• _Your instructions_
What is the number of lines below that contain the word "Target"? Give only that number.

• _Input for this task_
------------
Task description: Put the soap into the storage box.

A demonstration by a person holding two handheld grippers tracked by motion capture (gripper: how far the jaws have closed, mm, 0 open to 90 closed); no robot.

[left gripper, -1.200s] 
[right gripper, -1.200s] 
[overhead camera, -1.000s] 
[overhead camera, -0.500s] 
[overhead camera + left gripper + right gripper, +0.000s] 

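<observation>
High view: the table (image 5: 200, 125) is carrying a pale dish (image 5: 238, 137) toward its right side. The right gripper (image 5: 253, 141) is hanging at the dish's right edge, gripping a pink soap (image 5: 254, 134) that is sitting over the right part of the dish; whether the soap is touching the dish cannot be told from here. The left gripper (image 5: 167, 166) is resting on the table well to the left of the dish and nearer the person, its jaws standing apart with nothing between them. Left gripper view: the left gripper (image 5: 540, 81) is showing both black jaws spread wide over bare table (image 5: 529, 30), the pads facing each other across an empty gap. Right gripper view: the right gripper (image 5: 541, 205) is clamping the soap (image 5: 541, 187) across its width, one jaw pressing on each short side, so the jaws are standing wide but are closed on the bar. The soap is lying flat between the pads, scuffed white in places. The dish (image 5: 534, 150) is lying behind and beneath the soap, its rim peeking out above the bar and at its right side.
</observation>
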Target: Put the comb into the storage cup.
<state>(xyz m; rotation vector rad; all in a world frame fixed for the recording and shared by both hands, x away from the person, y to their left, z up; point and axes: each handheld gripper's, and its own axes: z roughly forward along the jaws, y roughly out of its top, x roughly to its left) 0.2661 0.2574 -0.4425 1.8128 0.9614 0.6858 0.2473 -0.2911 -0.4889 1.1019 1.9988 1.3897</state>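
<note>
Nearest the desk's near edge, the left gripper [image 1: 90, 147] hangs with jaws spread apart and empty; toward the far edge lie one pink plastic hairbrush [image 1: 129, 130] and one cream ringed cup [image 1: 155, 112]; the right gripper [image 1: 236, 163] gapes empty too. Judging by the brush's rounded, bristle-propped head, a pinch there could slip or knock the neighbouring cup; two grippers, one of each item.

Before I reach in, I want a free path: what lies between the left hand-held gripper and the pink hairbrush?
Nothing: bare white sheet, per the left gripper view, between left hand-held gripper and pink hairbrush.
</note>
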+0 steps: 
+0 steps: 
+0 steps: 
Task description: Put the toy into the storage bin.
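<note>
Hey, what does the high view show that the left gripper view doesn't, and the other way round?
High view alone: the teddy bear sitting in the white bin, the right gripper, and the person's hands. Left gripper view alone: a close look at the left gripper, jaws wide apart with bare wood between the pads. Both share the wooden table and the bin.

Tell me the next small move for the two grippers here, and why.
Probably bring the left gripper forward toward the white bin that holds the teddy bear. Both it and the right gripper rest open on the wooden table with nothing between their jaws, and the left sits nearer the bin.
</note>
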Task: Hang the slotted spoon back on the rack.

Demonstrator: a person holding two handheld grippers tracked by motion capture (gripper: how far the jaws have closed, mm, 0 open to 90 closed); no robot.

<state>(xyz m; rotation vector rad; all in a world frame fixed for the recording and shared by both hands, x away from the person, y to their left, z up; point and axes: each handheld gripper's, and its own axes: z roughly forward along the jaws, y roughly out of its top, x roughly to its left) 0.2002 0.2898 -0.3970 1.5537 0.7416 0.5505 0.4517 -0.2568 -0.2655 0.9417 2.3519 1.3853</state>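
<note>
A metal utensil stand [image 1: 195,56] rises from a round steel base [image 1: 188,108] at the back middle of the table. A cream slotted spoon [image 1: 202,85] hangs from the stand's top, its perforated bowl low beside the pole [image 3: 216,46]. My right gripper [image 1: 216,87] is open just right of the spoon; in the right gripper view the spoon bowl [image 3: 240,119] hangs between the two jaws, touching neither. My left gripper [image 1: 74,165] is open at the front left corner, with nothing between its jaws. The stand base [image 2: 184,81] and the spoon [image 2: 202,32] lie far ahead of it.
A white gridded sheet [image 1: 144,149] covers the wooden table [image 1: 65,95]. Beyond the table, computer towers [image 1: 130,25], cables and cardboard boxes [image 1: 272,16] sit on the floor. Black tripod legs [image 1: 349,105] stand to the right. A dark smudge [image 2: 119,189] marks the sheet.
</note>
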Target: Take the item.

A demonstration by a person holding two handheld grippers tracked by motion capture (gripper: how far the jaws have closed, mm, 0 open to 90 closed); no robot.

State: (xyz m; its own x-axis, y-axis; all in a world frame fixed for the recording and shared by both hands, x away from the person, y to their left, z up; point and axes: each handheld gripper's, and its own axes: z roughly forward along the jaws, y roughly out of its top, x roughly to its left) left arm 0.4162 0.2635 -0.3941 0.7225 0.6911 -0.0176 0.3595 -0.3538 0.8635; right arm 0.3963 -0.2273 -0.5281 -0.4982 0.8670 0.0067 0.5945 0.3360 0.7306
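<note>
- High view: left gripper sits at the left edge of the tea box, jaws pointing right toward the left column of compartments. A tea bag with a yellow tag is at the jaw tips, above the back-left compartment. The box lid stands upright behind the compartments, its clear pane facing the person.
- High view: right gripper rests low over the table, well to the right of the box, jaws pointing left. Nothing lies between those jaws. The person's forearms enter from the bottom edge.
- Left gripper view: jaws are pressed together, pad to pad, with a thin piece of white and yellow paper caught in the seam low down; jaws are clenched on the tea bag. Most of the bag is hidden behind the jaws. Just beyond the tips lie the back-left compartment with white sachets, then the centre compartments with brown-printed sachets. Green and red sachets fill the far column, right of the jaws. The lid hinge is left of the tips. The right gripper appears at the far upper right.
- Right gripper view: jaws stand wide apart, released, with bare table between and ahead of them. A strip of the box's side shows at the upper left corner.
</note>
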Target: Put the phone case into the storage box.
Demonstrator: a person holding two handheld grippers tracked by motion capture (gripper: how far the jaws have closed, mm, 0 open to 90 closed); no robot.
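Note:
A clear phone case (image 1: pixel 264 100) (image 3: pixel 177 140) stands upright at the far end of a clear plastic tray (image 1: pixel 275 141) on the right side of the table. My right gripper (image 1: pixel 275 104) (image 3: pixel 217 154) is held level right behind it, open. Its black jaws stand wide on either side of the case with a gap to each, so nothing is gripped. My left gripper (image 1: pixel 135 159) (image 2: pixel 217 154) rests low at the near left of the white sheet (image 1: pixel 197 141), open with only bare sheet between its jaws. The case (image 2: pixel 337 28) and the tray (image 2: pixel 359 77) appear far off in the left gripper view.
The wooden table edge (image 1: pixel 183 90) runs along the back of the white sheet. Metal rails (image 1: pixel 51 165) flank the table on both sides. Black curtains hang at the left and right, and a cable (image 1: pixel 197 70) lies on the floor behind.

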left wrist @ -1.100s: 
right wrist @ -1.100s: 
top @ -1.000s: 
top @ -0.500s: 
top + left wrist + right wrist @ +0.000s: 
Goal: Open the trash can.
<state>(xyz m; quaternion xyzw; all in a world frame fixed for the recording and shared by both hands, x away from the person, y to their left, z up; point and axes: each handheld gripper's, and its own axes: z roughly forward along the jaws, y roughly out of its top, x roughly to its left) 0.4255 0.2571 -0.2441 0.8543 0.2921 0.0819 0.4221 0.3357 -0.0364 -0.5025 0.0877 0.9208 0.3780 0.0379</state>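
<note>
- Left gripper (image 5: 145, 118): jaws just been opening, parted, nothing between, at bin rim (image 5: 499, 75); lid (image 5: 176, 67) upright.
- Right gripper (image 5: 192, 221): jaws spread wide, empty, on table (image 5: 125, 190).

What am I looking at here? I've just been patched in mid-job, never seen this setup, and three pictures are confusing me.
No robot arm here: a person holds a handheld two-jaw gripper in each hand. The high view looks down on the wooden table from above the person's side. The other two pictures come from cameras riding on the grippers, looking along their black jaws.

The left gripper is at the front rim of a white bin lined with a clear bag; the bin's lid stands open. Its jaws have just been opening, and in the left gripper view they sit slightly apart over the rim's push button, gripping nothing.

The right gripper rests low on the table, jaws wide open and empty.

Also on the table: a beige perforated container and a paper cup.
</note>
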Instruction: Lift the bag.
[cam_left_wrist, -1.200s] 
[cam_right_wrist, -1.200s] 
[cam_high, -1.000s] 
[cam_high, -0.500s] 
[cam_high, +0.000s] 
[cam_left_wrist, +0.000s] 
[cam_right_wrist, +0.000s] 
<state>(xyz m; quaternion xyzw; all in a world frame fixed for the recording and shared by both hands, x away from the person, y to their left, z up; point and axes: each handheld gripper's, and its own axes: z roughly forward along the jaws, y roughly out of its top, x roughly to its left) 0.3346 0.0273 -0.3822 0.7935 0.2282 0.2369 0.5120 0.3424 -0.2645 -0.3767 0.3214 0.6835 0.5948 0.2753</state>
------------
• _Exercise answer_
3